Each line of the material holding the word "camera" must be identified and copied.
..............................
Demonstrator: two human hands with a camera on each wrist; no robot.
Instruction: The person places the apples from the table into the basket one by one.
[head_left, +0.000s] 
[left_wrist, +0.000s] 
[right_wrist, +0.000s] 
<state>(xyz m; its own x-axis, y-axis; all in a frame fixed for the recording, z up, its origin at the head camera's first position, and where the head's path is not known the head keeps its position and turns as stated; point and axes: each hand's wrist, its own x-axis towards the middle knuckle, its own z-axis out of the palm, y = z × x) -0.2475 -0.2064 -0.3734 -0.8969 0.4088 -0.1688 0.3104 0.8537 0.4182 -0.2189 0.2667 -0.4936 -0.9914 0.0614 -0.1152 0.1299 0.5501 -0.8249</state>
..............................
Answer:
Demonstrator: two human hands with a camera on each wrist; no robot.
<state>(xyz m; its own x-axis, y-axis; all in a frame fixed for the recording, z up, its origin at the head camera's first position, and where the head's path is not known the head keeps its position and turns as stated; point and axes: each hand's wrist, its own x-axis towards the middle knuckle, its own z-axis out of the palm, y = z × x) -0.2475 -0.2064 -0.3734 -0.8969 0.4088 -0.1688 0.3104 0.8537 0.4182 -0.2189 0.2667 -0.4936 -0.9914 0.0614 -0.1152 0.1299 0.5501 -0.8249</state>

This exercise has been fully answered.